▶ Task description
Return the whole listing unchanged. Drop the images.

━━━━━ Given records ━━━━━

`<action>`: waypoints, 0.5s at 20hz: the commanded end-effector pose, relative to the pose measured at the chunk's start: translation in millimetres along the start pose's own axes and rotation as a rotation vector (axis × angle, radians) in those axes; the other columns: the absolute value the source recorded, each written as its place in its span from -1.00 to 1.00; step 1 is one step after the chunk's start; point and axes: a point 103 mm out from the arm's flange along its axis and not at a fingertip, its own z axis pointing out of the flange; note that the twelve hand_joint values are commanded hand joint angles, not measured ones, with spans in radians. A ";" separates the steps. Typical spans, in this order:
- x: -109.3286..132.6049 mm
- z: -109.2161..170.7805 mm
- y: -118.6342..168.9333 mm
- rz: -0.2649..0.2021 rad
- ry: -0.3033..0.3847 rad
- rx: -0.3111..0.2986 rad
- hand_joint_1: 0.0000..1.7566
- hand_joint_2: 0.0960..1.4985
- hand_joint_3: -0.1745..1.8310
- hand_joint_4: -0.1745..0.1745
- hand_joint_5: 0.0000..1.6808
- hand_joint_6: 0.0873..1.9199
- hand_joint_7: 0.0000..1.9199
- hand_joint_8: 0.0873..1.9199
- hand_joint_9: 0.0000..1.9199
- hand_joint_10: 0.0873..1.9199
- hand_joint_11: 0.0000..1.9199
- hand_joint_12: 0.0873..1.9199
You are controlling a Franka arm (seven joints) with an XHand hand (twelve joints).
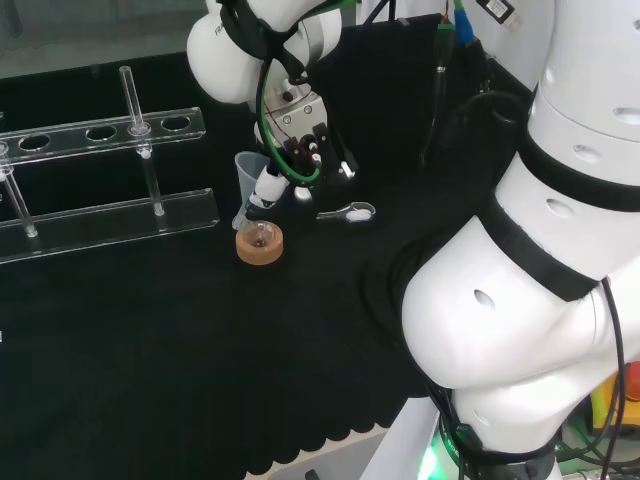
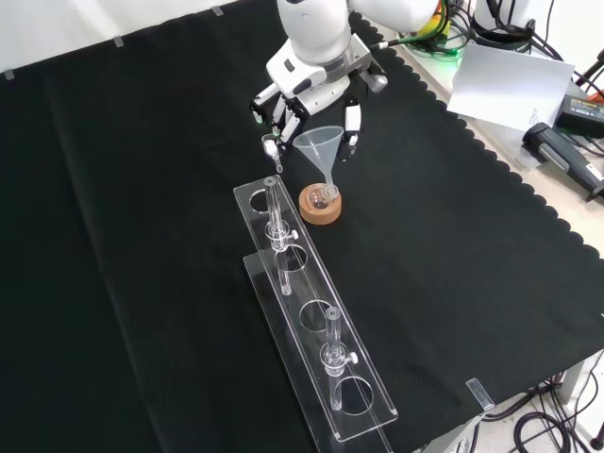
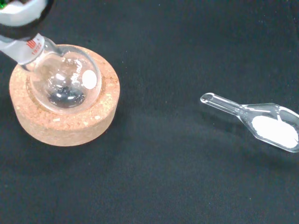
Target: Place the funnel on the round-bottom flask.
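Your fingers [image 2: 351,121] hang open just behind the funnel [image 2: 319,149]. Its stem sits in the round-bottom flask [image 3: 63,83]. Withdraw straight, without nudging the rim.

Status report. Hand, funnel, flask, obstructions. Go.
Hand open, behind funnel. Funnel stem in neck of round-bottom flask, leaning; flask on cork ring. Glass scoop with white powder nearby, clear of it.
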 end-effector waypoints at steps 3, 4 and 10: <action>-7.9 -11.6 -1.0 -0.017 -0.024 -0.006 -0.05 -0.32 -0.27 0.58 0.08 -0.52 0.34 -0.93 -0.09 -0.77 -1.00 0.32; -12.6 -13.4 -0.3 -0.016 -0.024 -0.006 -0.05 -0.32 -0.27 0.58 0.08 -0.52 0.34 -0.93 -0.09 -0.77 -1.00 0.32; -41.0 -1.8 11.7 -0.036 -0.039 -0.019 -0.05 -0.32 -0.26 0.59 0.08 -0.52 0.34 -0.93 -0.09 -0.77 -1.00 0.32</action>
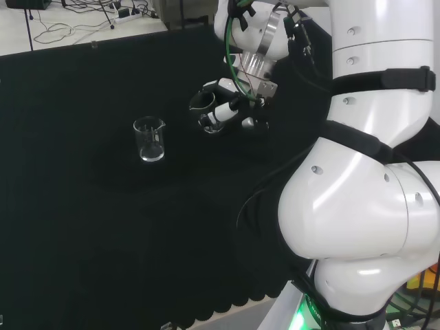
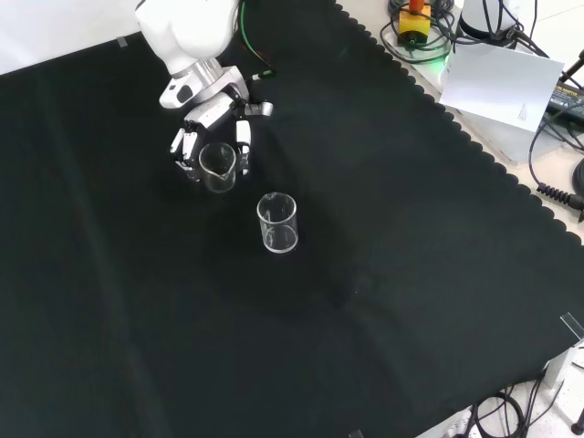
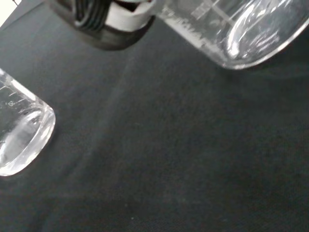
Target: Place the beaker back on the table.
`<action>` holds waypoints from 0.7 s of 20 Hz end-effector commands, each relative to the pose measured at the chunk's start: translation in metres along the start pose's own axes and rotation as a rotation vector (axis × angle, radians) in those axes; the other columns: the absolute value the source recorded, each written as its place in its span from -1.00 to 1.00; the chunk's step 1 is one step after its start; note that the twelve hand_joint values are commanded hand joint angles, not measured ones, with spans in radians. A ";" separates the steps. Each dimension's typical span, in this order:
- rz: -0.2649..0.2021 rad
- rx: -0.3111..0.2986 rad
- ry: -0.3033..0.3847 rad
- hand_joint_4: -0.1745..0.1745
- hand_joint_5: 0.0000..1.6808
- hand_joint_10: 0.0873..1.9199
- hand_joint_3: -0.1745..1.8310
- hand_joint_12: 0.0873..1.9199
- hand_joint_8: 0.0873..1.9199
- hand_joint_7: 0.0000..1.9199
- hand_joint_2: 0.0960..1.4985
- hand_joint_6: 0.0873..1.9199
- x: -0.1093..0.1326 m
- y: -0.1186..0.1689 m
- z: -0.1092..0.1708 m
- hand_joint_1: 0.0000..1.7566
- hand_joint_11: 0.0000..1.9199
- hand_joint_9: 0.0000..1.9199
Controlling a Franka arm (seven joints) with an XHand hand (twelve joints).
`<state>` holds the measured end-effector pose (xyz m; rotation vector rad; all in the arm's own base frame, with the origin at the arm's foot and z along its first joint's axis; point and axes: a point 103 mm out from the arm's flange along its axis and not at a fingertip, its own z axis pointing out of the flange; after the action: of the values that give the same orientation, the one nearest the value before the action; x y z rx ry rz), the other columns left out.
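My hand (image 2: 212, 132) has its fingers curled round the beaker (image 2: 218, 168), held above the surface (image 2: 383, 274); a second beaker (image 2: 277, 223) stands near.

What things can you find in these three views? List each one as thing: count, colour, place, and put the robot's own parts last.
Held beaker: one, clear glass, in the hand, upper left of the cloth in the front view.
Standing beaker: one, clear glass, upright on the cloth, just below and right of the held one in the front view.
Cloth: one, black, covering the bench.
White sheet: one, off the cloth at the front view's upper right.
Cables: several, dark, on the floor beyond the cloth in the head view.
Hand: one, black and white, fingers curled round the held beaker.
Arm: one, white, right of the head view.
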<state>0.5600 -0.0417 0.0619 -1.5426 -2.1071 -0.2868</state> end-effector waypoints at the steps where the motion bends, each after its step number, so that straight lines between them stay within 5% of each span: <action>1: 0.009 -0.001 0.016 -0.27 -0.49 -0.49 -1.00 0.38 -0.33 -0.43 0.21 -0.33 -0.015 -0.008 -0.006 0.18 -0.75 -0.31; 9: 0.025 0.000 0.019 -0.32 -0.54 -0.44 -1.00 0.41 -0.32 -0.51 0.20 -0.51 -0.001 0.000 0.000 0.14 -0.82 -0.39; 14: 0.035 0.000 0.042 -0.35 -0.55 -0.43 -1.00 0.42 -0.32 -0.53 0.19 -0.57 -0.014 -0.006 -0.007 0.12 -0.83 -0.42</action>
<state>0.5598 -0.0503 0.0612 -1.5628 -2.0600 -0.2952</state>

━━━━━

▶ Reply
`<action>`: waypoints, 0.5s at 20hz: the commanded end-effector pose, relative to the pose measured at the chunk's start: translation in millimetres along the start pose's own axes and rotation as a rotation vector (axis × angle, radians) in those axes; the other columns: the absolute value the source recorded, each written as its place in its span from -1.00 to 1.00; step 1 is one step after the chunk's start; point and axes: a point 103 mm out from the arm's flange along its axis and not at a fingertip, its own z axis pointing out of the flange; note that the twelve hand_joint values are commanded hand joint angles, not measured ones, with spans in radians. A ";" separates the steps. Typical spans, in this order:
- x: -109.3286..132.6049 mm
- z: -109.2161..170.7805 mm
- y: -118.6342..168.9333 mm
- rz: -0.2649..0.2021 rad
- ry: -0.3033..0.3847 rad
- rx: -0.3111..0.2986 rad
- hand_joint_1: 0.0000..1.7566
- hand_joint_2: 0.0960..1.4985
- hand_joint_3: -0.1745..1.8310
- hand_joint_4: -0.1745..0.1745
- hand_joint_5: 0.0000..1.6808
- hand_joint_6: 0.0873..1.9199
- hand_joint_7: 0.0000..1.9199
- hand_joint_8: 0.0873..1.9199
- hand_joint_9: 0.0000..1.9199
- hand_joint_10: 0.0873..1.9199
- hand_joint_11: 0.0000..1.9199
- hand_joint_12: 0.0873..1.9199
You are controlling a Franka arm (seven joints) with an XHand hand (twelve joints).
Target: Place the funnel on the round-bottom flask.
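Your fingers [image 2: 351,121] hang open just behind the funnel [image 2: 319,149]. Its stem sits in the round-bottom flask [image 3: 63,83]. Withdraw straight, without nudging the rim.

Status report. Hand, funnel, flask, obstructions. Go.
Hand open, behind funnel. Funnel stem in neck of round-bottom flask, leaning; flask on cork ring. Glass scoop with white powder nearby, clear of it.
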 end-effector waypoints at steps 3, 4 and 10: <action>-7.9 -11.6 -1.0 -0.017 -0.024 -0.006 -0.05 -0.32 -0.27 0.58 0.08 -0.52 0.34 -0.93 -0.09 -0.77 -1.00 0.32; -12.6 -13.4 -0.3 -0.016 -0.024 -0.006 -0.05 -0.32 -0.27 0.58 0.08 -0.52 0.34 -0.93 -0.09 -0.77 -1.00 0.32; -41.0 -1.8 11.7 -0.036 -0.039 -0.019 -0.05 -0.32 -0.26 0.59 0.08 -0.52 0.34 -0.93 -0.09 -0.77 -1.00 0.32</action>
Target: Place the beaker back on the table.
`<action>` holds waypoints from 0.7 s of 20 Hz end-effector commands, each relative to the pose measured at the chunk's start: translation in metres along the start pose's own axes and rotation as a rotation vector (axis × angle, radians) in those axes; the other columns: the absolute value the source recorded, each written as its place in its span from -1.00 to 1.00; the chunk's step 1 is one step after its start; note that the twelve hand_joint values are commanded hand joint angles, not measured ones, with spans in radians. A ";" separates the steps. Each dimension's typical span, in this order:
- rz: -0.2649..0.2021 rad
- rx: -0.3111..0.2986 rad
- ry: -0.3033..0.3847 rad
- hand_joint_4: -0.1745..0.1745
- hand_joint_5: 0.0000..1.6808
- hand_joint_10: 0.0873..1.9199
- hand_joint_3: -0.1745..1.8310
- hand_joint_12: 0.0873..1.9199
- hand_joint_8: 0.0873..1.9199
- hand_joint_7: 0.0000..1.9199
- hand_joint_2: 0.0960..1.4985
- hand_joint_6: 0.0873..1.9199
- x: -0.1093..0.1326 m
- y: -0.1186..0.1689 m
- z: -0.1092..0.1708 m
- hand_joint_1: 0.0000..1.7566
- hand_joint_11: 0.0000..1.9199
- hand_joint_9: 0.0000..1.9199
Controlling a Franka arm (seven joints) with an XHand hand (twelve joints).
`<state>` holds the measured end-effector pose (xyz m; rotation vector rad; all in the arm's own base frame, with the origin at the arm's foot and z along its first joint's axis; point and axes: a point 103 mm out from the arm's flange along its axis and not at a fingertip, its own z axis pointing out of the flange; after the action: of the values that give the same orientation, the one nearest the value before the action; x y z rx ry rz), the other columns left out.
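My hand (image 2: 212, 132) has its fingers curled round the beaker (image 2: 218, 168), held above the surface (image 2: 383, 274); a second beaker (image 2: 277, 223) stands near.

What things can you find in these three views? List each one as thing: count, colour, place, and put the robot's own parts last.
Held beaker: one, clear glass, in the hand, upper left of the cloth in the front view.
Standing beaker: one, clear glass, upright on the cloth, just below and right of the held one in the front view.
Cloth: one, black, covering the bench.
White sheet: one, off the cloth at the front view's upper right.
Cables: several, dark, on the floor beyond the cloth in the head view.
Hand: one, black and white, fingers curled round the held beaker.
Arm: one, white, right of the head view.
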<state>0.5600 -0.0417 0.0619 -1.5426 -2.1071 -0.2868</state> end-effector waypoints at the steps where the motion bends, each after its step number, so that straight lines between them stay within 5% of each span: <action>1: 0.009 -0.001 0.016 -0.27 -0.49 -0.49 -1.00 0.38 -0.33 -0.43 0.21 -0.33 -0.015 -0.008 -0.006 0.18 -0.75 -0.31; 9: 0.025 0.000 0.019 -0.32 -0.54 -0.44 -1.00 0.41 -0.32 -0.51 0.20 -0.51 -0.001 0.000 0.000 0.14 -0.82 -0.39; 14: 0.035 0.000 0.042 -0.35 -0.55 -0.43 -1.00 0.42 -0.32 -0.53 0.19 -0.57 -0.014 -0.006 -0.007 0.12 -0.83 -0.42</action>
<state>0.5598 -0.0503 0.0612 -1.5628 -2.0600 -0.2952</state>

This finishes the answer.